-------- Information given

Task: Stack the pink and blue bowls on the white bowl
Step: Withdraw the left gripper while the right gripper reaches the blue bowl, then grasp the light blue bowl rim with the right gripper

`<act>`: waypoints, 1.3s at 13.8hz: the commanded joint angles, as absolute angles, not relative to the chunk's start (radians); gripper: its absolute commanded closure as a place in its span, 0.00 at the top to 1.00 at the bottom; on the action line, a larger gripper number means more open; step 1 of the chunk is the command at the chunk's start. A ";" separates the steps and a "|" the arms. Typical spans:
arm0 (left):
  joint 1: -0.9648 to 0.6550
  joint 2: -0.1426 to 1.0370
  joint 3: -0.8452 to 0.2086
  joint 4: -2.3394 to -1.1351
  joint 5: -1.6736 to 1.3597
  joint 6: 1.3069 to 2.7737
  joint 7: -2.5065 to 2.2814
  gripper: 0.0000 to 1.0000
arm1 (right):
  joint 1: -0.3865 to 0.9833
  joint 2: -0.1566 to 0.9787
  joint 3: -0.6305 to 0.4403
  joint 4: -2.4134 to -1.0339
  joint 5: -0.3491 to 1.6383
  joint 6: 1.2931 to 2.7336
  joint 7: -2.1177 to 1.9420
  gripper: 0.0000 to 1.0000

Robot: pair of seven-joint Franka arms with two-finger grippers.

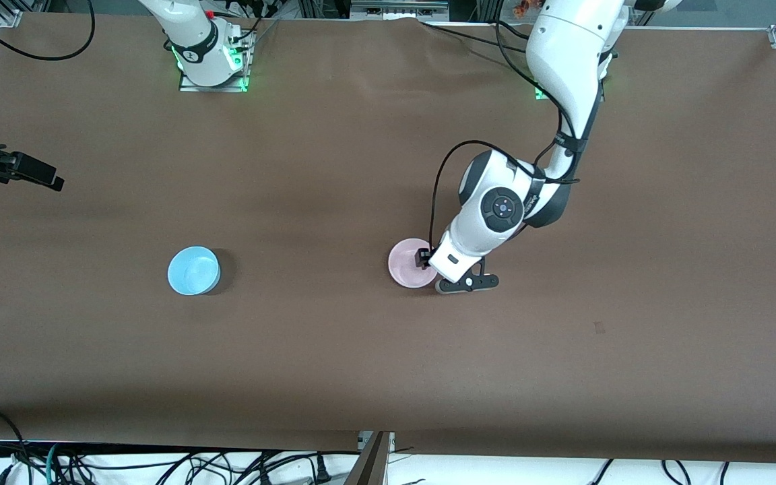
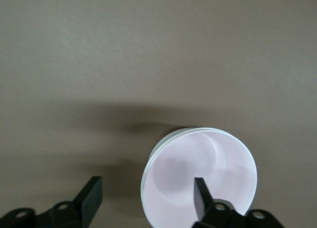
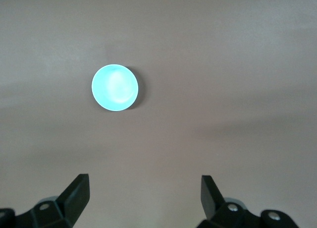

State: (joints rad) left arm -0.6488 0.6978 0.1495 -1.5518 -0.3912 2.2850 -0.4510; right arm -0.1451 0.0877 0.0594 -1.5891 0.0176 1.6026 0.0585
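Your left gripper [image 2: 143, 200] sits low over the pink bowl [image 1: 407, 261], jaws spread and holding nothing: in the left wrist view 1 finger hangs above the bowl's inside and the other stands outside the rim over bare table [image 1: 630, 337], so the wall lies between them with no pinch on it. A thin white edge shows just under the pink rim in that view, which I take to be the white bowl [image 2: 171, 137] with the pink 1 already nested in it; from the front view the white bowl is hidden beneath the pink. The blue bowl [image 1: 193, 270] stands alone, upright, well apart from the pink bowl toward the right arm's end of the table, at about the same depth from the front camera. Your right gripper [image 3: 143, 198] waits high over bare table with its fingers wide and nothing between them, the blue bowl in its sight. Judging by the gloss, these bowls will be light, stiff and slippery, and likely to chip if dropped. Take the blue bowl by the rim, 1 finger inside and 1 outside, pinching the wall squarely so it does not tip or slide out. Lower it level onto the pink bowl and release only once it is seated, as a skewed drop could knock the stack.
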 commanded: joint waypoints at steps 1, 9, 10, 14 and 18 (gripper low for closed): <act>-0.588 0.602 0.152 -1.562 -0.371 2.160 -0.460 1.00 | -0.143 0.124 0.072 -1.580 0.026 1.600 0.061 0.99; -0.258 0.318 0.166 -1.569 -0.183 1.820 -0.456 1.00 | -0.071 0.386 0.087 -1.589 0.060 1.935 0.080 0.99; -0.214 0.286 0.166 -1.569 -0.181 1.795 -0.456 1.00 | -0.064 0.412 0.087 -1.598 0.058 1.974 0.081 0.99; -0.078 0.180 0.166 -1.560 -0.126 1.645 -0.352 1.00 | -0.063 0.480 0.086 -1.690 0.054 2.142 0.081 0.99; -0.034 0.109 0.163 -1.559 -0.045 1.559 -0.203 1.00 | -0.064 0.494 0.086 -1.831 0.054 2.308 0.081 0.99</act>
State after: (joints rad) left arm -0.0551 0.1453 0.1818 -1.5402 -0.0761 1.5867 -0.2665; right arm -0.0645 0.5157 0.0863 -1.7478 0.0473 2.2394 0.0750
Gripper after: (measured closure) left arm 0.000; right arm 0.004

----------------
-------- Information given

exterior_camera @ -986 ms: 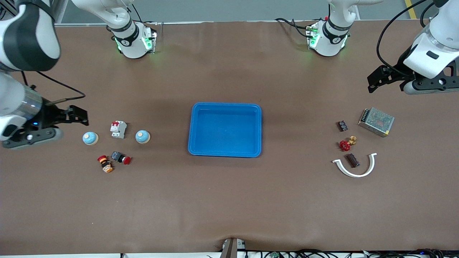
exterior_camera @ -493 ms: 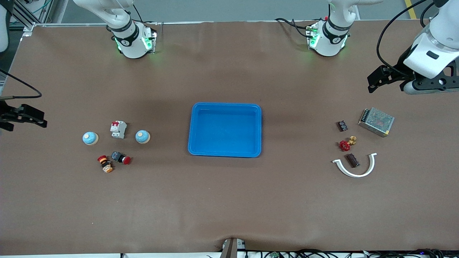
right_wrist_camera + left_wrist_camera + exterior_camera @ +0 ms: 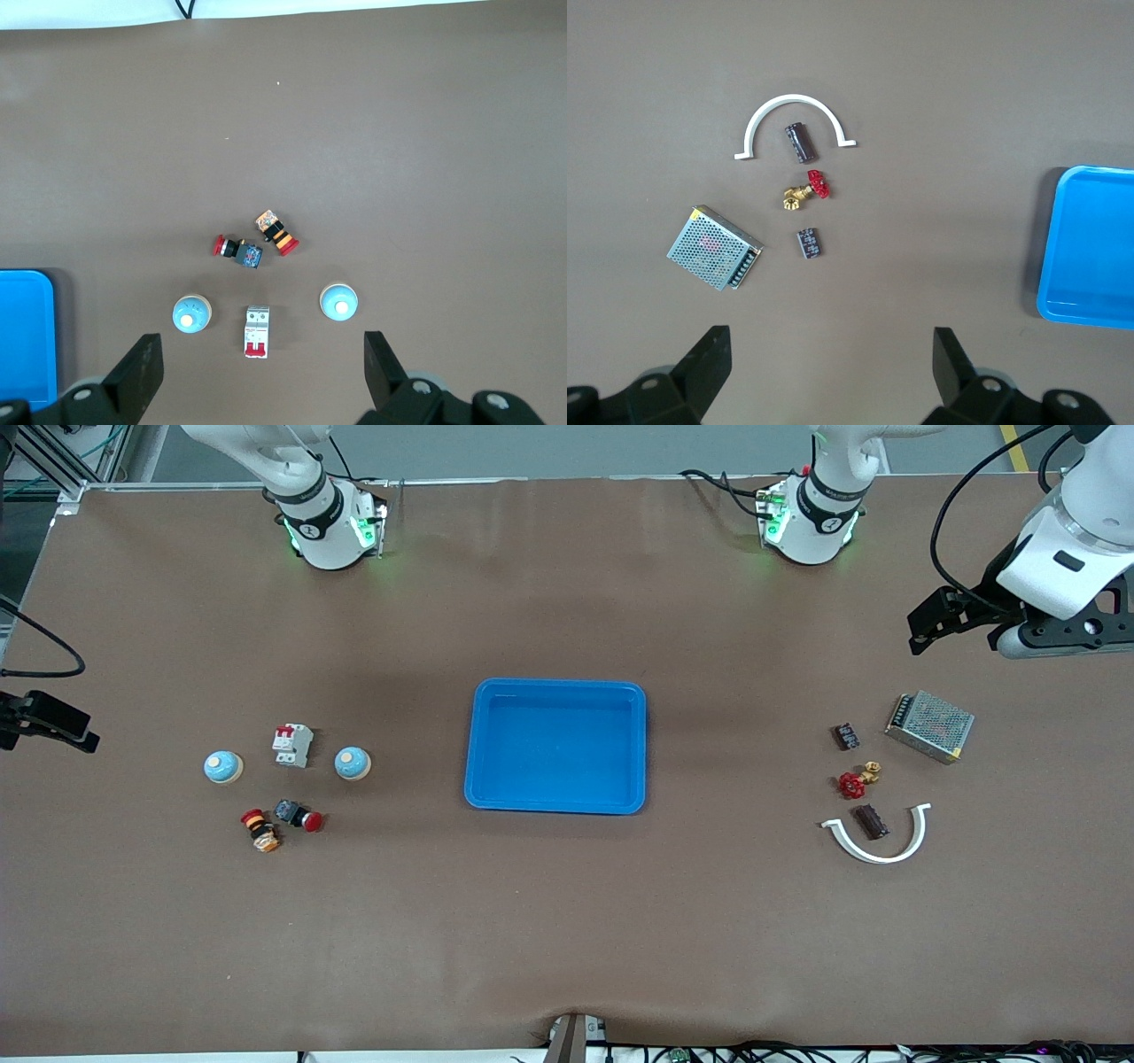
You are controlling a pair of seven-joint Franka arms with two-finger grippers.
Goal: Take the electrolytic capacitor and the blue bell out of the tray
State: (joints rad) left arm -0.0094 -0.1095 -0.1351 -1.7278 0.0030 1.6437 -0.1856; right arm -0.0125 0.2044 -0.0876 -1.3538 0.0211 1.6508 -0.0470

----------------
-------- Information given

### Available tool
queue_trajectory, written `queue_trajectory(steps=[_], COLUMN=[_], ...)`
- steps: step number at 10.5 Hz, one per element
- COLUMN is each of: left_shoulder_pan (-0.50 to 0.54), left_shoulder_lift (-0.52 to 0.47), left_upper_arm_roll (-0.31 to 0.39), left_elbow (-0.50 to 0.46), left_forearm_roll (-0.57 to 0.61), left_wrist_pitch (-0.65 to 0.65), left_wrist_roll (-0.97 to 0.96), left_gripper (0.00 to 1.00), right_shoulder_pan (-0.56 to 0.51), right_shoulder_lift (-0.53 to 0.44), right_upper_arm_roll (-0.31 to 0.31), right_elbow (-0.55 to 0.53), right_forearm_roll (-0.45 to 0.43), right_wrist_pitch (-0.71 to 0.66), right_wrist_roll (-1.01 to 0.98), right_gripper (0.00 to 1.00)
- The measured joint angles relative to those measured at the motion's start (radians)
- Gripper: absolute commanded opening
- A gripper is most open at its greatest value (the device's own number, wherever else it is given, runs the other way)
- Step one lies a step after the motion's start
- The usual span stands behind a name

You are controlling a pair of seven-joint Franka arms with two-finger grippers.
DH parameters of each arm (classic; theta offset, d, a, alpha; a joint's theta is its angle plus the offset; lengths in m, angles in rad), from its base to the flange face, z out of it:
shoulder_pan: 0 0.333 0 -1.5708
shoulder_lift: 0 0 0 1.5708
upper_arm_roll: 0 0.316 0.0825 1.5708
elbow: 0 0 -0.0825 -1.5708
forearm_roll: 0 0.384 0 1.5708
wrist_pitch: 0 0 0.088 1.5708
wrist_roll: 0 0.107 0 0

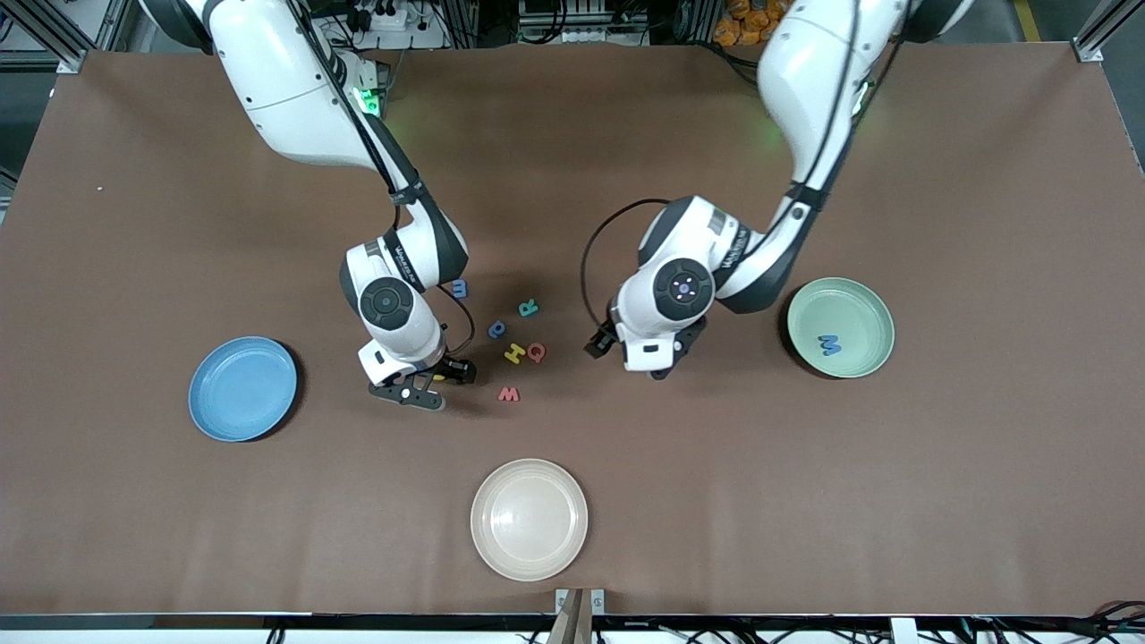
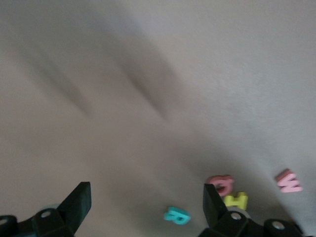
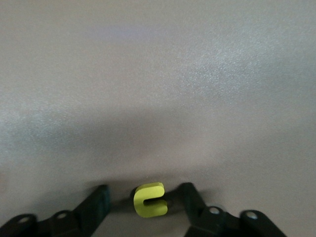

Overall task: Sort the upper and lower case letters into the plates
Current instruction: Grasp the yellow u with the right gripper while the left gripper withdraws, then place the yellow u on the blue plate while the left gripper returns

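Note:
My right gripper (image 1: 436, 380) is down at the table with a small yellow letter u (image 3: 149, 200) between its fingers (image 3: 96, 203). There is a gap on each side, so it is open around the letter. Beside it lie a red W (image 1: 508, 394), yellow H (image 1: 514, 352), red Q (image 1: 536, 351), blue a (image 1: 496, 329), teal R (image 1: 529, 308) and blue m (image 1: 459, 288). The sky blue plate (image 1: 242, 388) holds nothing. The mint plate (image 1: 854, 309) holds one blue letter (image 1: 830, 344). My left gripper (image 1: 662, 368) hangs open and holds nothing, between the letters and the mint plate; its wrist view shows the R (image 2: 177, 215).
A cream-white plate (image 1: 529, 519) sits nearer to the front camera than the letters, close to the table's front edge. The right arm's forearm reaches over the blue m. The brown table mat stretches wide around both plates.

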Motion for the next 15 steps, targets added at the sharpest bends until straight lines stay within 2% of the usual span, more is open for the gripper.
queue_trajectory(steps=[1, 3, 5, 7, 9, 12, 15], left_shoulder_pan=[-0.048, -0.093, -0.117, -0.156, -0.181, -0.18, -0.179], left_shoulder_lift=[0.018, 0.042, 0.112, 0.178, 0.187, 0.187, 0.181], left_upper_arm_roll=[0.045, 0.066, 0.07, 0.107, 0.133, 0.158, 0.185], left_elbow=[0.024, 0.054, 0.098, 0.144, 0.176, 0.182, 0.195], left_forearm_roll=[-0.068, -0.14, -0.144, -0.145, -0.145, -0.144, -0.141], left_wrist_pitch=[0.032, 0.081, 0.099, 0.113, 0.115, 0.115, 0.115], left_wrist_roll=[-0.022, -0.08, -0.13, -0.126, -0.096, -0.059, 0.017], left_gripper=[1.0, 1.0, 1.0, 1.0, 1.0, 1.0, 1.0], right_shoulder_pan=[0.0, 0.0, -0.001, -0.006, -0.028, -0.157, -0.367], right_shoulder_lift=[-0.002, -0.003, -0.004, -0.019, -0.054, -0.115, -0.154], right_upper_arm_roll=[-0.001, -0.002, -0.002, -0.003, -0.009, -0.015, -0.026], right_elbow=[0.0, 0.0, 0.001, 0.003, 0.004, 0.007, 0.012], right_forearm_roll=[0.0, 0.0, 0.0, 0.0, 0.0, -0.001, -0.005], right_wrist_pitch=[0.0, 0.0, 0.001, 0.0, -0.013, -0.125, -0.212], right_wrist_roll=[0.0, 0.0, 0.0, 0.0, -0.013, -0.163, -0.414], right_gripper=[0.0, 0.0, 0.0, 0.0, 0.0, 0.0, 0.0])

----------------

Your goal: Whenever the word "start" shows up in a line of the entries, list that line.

Written answer:
`<act>`: waypoints, 1.3s at 13.8hz: the commanded joint angles, as absolute angles, not relative to the chunk's start (radians); gripper: its absolute commanded closure as a place in its span, 0.00 at the top to 1.00 at the bottom; on the action line, a larger gripper number means more open; step 1 of the chunk is the command at the chunk's start. A ";" separates the steps and a "|" the arms. Typical spans:
- The measured joint angles relative to those measured at the motion's start (radians)
- Step one lies a step after the motion's start

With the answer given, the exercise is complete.